There was this striking moment when I had a less than ideal line through Upset Rapid (ironically named). I hit the first huge wave a bit too far right, spun backwards, hit the canyon wall, and lost my right oar. It was relatively sloppy, but by no means a terrible run. We didn’t flip, no one got hurt, and no gear was broken. In reality, everything was realistically in order despite being was a such a wild ride, something I should have appreciated and laughed about. Looking back, it was amazing that I successfully steered the boat going backwards with only one oar. It is actually funny now that I replay that scene in my mind. Once I hit the eddy, I was absolutely devastated. It was the biggest rapid I ever attempted. I needed to hit a flawless line or else I was a useless, shit boatman. I needed to prove to others that I could handle big water. For the rest of the day, my “failure” in Upset Rapid weighed heavily on me. I could not find the strength to laugh at myself, enjoy the experience, and move on to the next section of whitewater. To me, this mistake was everything and it clouded any positivity I could have experienced.

 

Through a year of meditation and reflection, I have discovered that this frame of mind is destructive and blinds us from having these deeply beautiful moments that can stem from an experience of this magnitude.
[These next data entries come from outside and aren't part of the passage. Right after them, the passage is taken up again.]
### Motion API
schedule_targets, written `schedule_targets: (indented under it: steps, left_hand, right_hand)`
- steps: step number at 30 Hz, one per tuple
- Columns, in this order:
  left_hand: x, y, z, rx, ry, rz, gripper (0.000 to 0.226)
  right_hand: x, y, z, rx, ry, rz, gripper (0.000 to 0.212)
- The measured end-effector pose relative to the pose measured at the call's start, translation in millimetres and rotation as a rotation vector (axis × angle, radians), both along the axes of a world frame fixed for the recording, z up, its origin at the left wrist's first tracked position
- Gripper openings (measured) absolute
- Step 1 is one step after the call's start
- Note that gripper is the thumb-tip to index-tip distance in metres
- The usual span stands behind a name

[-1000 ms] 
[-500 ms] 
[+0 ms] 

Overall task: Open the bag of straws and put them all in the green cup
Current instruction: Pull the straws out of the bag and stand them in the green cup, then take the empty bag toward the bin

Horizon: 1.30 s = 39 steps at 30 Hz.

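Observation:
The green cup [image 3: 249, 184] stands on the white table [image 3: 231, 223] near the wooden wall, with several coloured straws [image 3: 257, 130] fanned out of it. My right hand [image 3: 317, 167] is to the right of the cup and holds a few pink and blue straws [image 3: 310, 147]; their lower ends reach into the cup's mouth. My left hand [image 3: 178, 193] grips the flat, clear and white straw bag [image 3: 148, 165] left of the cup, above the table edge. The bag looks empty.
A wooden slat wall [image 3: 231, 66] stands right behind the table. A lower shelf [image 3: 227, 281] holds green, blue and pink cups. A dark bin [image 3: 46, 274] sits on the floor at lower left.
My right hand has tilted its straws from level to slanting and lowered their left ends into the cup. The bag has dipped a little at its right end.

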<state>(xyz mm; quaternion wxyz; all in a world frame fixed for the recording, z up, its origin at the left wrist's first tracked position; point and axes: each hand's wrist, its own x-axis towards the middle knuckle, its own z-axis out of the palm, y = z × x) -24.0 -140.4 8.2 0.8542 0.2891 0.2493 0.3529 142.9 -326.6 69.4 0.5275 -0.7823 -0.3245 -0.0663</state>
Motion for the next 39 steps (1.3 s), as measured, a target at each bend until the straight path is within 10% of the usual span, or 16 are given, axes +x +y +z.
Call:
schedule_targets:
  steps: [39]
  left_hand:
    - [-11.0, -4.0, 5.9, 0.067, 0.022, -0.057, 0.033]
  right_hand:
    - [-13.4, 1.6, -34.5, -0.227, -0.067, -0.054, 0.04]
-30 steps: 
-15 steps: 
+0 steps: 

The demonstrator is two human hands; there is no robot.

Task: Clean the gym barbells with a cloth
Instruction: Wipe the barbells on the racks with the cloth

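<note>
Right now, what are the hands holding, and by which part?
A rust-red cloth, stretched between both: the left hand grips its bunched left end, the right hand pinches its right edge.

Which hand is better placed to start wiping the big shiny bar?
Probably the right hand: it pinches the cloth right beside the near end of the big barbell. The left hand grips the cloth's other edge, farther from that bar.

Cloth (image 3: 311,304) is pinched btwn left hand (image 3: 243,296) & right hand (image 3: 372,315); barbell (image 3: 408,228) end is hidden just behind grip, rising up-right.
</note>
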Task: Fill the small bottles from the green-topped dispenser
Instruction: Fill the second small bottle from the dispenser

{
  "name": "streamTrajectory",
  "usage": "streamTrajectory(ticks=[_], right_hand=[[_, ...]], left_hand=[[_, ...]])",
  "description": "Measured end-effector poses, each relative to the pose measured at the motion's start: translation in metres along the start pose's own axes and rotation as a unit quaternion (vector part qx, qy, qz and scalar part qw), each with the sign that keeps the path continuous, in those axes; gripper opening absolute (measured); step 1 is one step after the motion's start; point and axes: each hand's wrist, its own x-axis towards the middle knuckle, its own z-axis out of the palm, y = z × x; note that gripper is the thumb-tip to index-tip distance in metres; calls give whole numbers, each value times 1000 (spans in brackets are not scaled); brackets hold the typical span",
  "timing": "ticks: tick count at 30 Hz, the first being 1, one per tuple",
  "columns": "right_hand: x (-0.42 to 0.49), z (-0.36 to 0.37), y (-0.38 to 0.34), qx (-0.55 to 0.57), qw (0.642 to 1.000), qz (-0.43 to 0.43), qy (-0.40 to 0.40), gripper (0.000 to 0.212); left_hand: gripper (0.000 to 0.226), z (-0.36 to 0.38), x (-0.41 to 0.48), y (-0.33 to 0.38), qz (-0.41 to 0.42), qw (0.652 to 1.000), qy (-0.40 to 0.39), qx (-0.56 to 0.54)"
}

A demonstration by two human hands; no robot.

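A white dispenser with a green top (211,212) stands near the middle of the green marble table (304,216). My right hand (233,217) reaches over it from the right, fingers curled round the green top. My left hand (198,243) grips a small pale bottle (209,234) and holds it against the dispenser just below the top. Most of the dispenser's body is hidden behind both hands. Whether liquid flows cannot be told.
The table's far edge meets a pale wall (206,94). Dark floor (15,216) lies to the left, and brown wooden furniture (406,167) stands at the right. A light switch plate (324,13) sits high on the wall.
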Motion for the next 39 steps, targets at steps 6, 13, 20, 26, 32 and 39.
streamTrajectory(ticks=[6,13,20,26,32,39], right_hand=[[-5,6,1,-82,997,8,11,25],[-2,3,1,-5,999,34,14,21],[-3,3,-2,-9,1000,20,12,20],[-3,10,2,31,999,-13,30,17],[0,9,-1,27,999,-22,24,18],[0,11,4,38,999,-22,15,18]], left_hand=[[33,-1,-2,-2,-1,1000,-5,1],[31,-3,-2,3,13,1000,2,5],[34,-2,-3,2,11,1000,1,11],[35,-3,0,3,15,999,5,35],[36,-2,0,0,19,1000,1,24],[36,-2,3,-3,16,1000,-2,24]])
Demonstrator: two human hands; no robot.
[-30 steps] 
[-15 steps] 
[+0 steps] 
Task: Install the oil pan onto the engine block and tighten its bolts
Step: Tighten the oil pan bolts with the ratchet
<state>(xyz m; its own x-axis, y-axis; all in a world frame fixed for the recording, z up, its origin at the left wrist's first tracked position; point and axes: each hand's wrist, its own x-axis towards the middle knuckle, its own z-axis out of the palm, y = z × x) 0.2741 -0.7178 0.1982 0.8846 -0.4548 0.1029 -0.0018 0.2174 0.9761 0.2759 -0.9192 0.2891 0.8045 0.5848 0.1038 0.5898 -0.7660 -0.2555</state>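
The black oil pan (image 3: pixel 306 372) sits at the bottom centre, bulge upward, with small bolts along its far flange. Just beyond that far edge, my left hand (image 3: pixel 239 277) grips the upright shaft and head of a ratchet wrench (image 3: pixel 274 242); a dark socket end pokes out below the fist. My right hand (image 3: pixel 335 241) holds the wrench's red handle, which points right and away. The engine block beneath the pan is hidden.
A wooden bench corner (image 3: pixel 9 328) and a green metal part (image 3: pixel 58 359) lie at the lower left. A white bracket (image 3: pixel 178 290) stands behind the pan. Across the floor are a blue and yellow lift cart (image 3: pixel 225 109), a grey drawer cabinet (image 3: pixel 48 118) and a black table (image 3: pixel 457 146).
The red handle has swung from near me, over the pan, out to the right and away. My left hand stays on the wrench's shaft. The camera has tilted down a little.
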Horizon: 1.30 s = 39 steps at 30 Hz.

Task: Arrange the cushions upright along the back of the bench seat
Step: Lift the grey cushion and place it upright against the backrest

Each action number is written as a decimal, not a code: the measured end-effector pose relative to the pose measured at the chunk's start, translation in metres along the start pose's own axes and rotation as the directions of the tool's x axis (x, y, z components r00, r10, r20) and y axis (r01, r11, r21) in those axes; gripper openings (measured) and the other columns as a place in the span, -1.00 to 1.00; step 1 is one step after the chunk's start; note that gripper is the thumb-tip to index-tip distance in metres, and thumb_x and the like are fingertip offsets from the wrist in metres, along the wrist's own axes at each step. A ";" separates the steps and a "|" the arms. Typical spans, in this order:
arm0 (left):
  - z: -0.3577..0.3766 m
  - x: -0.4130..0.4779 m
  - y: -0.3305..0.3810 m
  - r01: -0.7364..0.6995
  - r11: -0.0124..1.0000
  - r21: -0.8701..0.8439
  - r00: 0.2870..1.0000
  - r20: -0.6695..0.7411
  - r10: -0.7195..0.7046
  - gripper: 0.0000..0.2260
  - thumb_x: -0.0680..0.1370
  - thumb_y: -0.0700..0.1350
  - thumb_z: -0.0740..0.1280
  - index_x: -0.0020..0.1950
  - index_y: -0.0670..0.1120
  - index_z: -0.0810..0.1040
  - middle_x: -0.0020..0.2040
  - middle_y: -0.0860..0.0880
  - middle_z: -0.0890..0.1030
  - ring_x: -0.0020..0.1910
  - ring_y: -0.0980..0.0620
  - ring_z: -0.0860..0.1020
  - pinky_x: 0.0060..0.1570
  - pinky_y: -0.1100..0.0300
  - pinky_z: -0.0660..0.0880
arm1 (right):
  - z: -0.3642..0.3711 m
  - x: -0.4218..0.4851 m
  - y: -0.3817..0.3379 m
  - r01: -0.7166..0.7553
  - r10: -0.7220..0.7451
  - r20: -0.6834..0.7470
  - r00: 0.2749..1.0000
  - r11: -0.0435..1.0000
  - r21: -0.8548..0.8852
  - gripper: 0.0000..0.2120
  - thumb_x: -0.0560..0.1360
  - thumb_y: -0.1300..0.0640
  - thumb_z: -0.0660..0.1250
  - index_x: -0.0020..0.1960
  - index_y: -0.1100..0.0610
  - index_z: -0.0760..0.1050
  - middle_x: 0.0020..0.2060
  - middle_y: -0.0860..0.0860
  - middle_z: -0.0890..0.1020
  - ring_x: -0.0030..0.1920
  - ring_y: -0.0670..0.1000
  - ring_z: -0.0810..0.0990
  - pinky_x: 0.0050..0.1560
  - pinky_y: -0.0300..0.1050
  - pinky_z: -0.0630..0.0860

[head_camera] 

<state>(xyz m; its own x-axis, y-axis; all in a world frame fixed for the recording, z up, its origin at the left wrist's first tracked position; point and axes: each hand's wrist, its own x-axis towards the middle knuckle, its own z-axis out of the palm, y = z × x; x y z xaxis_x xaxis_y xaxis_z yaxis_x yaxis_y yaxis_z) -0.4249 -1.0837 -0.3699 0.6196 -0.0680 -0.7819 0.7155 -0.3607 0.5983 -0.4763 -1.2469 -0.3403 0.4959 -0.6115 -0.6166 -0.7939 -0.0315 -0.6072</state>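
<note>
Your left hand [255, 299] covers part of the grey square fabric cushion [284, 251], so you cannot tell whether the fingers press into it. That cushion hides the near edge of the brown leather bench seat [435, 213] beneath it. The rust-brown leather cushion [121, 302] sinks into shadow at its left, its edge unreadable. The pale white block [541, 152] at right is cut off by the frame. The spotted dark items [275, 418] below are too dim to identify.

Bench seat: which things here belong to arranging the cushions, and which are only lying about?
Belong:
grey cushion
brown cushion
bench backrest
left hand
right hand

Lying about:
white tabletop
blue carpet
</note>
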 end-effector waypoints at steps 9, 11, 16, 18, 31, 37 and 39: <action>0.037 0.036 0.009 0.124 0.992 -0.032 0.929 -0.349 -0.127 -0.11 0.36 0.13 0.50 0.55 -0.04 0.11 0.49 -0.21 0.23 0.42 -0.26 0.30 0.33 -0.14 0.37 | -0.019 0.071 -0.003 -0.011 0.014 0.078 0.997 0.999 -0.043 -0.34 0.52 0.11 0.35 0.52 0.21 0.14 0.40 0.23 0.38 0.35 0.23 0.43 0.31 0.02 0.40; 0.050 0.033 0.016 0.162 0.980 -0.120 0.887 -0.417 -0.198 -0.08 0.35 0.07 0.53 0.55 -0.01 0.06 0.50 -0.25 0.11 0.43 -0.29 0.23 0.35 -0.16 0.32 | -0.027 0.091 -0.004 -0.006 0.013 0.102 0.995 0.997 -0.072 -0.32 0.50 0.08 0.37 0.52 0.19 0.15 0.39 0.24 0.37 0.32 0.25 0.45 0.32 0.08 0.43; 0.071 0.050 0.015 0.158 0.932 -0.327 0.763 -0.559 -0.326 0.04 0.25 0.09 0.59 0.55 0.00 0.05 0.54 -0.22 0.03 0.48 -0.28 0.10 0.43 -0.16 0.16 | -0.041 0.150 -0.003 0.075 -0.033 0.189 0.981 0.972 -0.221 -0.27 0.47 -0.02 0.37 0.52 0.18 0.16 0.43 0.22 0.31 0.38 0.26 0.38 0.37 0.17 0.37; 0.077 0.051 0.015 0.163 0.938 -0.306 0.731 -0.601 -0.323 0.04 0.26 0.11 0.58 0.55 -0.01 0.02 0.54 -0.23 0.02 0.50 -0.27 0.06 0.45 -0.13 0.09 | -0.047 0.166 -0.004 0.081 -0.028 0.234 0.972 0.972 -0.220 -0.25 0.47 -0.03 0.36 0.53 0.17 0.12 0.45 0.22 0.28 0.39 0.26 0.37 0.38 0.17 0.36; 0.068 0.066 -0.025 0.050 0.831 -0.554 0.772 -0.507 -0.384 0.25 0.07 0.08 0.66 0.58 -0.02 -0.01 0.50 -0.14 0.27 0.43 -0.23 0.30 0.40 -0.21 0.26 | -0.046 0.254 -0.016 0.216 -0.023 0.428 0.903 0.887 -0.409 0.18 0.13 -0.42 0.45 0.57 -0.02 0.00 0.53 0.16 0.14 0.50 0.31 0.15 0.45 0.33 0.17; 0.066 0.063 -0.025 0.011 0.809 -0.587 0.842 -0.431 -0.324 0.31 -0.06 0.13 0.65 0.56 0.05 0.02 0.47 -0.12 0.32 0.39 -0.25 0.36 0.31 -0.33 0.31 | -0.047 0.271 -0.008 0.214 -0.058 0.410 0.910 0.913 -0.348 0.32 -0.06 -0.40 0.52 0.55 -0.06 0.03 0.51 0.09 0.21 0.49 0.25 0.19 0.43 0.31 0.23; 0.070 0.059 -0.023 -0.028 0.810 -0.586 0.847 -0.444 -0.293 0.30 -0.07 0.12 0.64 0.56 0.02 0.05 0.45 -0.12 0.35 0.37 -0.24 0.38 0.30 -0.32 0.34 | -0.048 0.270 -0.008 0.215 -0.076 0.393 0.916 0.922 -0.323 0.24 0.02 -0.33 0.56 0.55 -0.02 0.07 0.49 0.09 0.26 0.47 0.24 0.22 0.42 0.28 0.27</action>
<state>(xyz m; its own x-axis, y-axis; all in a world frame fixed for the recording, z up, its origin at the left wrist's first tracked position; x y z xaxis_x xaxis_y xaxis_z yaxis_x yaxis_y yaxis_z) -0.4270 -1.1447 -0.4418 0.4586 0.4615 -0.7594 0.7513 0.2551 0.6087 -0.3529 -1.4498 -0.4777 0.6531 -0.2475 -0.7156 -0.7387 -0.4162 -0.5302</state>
This superficial frame steals away the present and sucks away genuine joy. It is a crime we commit unto ourselves when validation becomes the main objective.  

 

I have an amazing opportunity here. I have chance to go for round two. I can’t completely replicate December’s experience and opportunities, but I can choose to embark on this similar journey with a healthier frame. A wiser self now understands the importance of dropping the need for outside validation, anticipation of positive outcome, and praise. I will embrace the practice of presence, humility, and self-love. If I have a sloppy run, I’ll get em’ next time because there is always another rapid down river. If I flip my boat, I will laugh hysterically with my friends at the fucking crazy swim I just had while we set our flip lines. If I make a logistical error as a trip leader, it will be a fantastic learning experience that will make me wiser down the line.

 

If I find myself driving away from Pearce Ferry once again with feelings of unfulfillment and confusion, then so be it. I will eventually come to a crossroads where I can dissect this endeavor and solve another piece to the puzzle of self-actualization, even if it takes 11 months or more.

 

It is coming down to the wire now. My friends are paying trip deposits, we are accumulating new fancy pants river gear, menus are being set in stone, the itinerary is locked in, our permits secured; all is finally aligning. The excitement is growing and spilling onto those around me. I honestly cannot wait for January 3rd, 2019 where we will embark on this extraordinary journey once again. I feel like my intentions are positively directed and I am prepped to practice living each day in the Canyon blissfully in the moment and share it with those crazy enough to join me in this adventure.